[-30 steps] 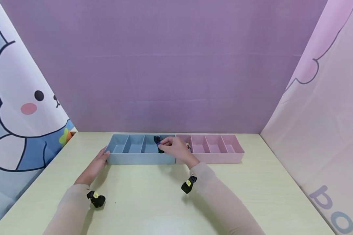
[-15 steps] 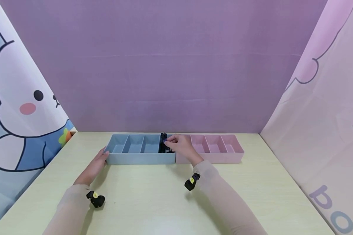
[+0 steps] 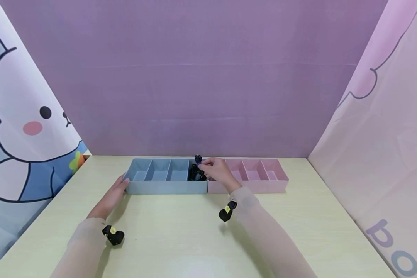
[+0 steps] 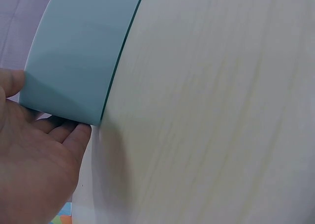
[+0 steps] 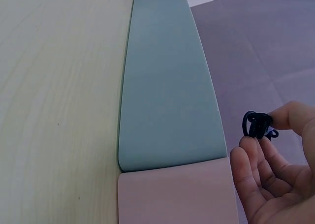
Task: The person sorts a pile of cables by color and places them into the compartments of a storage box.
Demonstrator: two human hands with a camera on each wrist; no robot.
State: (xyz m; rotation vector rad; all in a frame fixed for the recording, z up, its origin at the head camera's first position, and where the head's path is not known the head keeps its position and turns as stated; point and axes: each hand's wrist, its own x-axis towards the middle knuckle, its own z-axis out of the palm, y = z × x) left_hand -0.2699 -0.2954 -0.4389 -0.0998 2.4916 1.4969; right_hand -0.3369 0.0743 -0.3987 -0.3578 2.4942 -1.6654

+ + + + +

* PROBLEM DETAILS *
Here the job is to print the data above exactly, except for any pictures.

* RESPONSE TO THE TASK *
[-30 steps] 
[-15 steps] 
[+0 steps] 
[+0 steps] 
[+0 steps] 
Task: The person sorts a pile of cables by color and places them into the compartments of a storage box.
Demonstrator: two human hands with a camera on each wrist; no robot.
State: (xyz m; rotation vector rad; all in a frame fixed for the recording, z up, its origin at the head camera's first position, and where the head's path is not known the head keeps its position and turns as stated; point and axes: each hand's wrist, its own x-axis towards the middle knuckle, its own z-axis out of the palm, y = z × x) left_hand -0.2699 -0.2954 -0.4389 -0.0998 2.4916 1.4969; right_hand -0.3369 0.0743 -0.3987 -0.3578 2.4942 -1.6654

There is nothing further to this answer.